- PROBLEM TO SOLVE:
Go through the records and count the lines where the string "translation" occurs. Reply with the number only.

[Excerpts from a dataset]
★ ★ ★ ★ ★

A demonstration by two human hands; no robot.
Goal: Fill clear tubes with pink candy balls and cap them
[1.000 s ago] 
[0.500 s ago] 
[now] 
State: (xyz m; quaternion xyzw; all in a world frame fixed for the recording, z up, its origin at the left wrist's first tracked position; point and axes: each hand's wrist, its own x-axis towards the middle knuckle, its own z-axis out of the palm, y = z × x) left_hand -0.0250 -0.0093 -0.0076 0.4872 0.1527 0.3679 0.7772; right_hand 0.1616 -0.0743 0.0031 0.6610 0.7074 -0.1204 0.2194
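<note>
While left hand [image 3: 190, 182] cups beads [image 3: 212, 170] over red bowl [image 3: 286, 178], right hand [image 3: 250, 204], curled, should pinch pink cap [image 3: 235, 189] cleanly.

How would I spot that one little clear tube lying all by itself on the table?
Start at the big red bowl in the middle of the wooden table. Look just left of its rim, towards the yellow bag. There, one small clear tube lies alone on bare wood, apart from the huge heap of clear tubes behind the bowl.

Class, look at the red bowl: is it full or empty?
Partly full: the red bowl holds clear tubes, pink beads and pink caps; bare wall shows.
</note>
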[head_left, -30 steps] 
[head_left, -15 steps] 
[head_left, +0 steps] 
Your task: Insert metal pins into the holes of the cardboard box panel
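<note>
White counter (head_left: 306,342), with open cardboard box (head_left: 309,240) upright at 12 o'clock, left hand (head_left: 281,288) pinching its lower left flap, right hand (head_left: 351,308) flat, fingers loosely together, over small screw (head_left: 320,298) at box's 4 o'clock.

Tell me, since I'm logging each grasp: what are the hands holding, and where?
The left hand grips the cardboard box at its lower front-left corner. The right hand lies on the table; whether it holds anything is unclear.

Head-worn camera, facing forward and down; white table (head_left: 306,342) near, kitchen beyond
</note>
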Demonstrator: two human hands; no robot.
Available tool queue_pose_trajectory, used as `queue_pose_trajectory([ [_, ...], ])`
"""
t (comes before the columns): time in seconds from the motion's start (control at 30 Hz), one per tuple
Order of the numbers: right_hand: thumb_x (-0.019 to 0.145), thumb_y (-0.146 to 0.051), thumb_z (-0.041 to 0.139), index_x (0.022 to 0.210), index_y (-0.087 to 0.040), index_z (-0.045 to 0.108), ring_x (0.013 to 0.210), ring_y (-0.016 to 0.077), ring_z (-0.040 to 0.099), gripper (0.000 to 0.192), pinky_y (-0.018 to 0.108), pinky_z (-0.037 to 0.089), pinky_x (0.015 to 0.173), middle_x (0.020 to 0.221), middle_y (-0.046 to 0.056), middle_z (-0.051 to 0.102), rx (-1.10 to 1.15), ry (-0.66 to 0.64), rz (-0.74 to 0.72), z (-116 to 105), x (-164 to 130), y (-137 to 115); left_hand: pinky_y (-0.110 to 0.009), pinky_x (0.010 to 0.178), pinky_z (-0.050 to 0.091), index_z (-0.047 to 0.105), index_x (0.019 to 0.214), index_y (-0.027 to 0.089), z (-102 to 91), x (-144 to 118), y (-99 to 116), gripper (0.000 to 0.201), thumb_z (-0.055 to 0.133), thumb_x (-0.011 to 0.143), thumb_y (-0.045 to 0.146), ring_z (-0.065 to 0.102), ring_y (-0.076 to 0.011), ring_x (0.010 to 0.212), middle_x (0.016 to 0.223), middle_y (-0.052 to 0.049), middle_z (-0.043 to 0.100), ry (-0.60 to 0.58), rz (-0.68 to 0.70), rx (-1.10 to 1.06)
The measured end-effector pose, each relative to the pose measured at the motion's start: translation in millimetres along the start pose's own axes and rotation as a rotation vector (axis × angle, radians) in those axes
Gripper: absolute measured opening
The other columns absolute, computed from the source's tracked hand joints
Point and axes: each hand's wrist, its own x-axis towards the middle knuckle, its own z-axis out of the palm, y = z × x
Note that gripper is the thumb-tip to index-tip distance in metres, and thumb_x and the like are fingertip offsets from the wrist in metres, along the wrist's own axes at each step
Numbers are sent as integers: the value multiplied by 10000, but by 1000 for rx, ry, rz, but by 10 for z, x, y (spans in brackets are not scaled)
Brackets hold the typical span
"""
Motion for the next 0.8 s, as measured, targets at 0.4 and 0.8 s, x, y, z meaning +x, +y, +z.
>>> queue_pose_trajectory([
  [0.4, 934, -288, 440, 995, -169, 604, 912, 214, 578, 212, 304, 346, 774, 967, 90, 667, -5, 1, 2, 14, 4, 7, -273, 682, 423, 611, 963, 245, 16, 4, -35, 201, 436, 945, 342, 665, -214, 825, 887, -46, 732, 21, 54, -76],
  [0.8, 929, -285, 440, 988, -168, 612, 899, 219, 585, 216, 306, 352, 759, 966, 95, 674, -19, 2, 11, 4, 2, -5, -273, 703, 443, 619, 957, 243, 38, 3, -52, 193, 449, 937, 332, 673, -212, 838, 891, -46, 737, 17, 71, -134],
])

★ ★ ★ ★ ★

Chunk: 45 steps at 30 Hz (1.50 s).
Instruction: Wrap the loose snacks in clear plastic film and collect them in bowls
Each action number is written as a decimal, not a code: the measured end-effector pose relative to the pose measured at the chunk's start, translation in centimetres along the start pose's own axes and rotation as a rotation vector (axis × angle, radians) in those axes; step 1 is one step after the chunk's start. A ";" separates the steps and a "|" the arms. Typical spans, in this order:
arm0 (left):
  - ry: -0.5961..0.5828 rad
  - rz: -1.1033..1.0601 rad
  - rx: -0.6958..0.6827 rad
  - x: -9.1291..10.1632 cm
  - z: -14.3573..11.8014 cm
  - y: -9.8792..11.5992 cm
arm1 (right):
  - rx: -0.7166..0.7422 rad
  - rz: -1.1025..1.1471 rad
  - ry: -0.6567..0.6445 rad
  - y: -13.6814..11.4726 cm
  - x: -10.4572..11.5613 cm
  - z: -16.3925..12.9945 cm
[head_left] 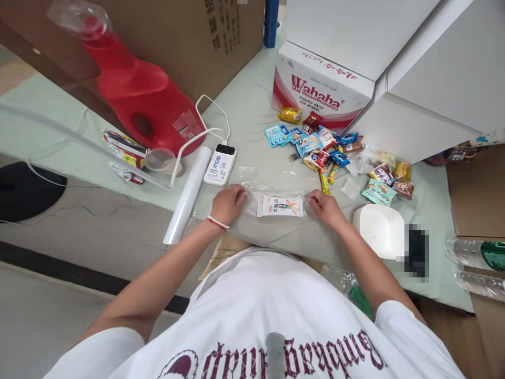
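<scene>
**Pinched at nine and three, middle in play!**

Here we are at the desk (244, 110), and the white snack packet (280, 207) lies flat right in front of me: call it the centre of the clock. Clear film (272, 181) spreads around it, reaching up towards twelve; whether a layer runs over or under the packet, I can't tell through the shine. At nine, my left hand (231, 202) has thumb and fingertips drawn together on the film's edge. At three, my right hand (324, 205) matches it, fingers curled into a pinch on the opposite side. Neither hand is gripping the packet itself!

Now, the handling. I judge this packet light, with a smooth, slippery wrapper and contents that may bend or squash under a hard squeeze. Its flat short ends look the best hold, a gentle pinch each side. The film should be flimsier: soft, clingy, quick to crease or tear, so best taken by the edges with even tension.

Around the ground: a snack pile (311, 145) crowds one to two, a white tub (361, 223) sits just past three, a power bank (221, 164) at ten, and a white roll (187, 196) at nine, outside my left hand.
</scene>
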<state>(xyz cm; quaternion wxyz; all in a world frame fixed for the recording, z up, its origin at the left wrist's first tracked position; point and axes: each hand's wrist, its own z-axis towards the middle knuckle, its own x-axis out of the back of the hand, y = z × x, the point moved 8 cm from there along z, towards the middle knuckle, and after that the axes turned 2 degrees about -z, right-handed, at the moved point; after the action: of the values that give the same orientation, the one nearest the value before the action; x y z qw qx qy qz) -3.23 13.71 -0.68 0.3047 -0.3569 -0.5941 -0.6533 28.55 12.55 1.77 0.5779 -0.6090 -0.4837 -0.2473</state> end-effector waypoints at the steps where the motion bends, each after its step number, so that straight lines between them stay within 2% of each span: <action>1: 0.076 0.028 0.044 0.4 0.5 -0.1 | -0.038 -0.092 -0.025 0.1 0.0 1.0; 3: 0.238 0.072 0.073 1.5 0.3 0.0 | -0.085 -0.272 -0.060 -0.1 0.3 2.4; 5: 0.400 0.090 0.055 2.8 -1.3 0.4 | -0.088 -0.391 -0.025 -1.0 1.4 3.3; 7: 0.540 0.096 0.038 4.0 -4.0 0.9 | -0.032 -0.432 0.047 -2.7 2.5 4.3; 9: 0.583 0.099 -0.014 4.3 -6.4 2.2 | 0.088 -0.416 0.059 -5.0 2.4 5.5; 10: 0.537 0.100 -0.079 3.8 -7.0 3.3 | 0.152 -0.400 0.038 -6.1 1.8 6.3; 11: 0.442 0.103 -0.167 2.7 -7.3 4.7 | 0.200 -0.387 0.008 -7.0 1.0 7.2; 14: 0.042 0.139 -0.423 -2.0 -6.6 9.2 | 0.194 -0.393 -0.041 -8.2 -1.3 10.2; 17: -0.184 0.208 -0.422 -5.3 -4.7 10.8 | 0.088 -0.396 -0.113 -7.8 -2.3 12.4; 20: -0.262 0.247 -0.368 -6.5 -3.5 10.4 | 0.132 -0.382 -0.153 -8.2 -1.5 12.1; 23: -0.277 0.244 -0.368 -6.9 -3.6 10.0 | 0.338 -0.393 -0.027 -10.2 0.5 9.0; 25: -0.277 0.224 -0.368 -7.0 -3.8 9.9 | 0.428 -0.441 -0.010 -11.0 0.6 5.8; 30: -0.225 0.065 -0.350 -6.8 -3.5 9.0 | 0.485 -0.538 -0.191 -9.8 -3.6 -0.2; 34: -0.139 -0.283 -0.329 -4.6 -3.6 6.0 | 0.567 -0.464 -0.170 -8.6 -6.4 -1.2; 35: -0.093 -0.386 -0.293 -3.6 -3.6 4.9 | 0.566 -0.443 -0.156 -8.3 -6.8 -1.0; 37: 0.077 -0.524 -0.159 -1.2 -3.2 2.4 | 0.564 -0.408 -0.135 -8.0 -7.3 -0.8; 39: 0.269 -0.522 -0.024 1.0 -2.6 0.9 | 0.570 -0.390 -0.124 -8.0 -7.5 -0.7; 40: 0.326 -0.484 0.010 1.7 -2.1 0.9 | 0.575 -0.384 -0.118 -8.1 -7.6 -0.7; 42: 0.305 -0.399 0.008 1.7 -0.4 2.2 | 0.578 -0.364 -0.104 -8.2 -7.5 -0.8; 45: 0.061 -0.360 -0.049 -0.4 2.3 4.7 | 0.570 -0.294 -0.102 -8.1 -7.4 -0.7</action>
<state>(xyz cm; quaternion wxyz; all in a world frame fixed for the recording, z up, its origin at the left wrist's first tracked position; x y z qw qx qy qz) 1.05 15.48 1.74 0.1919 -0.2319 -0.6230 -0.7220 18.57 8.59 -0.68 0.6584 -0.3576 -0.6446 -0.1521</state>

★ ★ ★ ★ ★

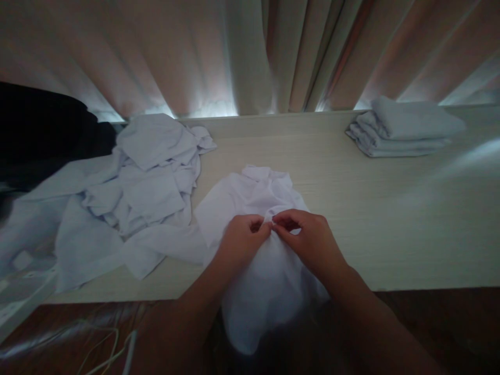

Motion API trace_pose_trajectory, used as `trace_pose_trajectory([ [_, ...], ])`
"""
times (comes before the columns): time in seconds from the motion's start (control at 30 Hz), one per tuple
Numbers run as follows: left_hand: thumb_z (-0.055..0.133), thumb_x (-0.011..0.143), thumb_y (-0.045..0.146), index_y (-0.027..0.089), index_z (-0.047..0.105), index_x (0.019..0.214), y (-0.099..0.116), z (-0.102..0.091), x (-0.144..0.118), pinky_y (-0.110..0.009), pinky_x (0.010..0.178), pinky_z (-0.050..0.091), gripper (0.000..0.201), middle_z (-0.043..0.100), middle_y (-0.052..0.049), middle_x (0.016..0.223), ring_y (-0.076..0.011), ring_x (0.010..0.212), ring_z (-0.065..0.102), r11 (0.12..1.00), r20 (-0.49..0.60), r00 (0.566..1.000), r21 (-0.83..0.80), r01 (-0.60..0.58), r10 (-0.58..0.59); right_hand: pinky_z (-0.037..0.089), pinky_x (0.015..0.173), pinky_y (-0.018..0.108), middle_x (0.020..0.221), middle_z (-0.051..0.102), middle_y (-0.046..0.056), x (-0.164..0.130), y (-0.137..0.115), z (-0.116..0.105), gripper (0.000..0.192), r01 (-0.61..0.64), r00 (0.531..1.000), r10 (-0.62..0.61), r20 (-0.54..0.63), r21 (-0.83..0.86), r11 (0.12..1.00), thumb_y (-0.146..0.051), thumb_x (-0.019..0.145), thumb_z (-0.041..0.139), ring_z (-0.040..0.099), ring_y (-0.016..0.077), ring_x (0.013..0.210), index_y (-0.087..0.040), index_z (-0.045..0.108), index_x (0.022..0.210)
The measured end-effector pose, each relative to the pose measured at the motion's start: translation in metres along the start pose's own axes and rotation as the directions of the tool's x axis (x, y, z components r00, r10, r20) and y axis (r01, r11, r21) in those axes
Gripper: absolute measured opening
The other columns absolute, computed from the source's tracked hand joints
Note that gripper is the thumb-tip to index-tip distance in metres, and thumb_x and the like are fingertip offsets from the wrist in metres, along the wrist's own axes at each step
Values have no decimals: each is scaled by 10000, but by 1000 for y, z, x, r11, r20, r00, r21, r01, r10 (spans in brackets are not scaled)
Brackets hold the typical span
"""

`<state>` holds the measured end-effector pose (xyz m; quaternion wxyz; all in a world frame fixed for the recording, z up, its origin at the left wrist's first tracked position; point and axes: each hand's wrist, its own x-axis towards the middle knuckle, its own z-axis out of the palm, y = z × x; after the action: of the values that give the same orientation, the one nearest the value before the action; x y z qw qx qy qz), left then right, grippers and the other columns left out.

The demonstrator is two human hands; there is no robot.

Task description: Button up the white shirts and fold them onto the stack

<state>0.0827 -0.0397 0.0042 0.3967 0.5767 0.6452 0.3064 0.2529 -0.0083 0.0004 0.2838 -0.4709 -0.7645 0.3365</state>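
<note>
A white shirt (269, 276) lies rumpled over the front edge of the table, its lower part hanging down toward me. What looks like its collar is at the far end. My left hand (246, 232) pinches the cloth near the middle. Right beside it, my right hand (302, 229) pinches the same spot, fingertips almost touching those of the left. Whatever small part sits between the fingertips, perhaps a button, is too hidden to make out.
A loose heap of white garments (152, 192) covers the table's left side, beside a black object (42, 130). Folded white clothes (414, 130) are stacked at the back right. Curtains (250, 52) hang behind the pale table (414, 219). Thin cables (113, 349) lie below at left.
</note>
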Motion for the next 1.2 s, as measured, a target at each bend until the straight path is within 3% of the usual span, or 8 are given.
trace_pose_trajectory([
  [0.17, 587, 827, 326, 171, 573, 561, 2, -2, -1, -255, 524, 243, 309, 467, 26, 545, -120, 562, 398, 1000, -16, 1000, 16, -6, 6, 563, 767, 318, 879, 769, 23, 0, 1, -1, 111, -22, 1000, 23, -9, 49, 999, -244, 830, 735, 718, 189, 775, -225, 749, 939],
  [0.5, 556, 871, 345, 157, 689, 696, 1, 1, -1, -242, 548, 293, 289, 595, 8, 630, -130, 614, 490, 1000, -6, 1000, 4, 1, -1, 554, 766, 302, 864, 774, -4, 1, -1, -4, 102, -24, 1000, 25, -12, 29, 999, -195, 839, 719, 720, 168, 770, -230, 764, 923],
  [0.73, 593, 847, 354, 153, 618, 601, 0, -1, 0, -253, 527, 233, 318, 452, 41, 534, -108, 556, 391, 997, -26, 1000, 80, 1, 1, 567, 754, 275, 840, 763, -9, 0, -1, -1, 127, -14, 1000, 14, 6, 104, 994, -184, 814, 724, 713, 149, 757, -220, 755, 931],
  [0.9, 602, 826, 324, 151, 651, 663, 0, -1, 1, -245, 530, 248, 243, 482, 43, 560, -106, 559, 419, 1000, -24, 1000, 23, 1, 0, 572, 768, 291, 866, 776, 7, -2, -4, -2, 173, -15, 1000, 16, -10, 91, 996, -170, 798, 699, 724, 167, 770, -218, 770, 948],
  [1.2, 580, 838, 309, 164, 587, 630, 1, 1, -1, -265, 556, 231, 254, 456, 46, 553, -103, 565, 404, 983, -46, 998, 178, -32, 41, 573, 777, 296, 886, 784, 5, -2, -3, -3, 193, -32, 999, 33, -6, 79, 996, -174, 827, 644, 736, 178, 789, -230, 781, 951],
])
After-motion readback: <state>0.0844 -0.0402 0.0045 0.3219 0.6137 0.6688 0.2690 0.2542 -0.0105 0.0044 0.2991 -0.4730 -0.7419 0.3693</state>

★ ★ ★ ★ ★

- REPLY TO THE EXERCISE:
3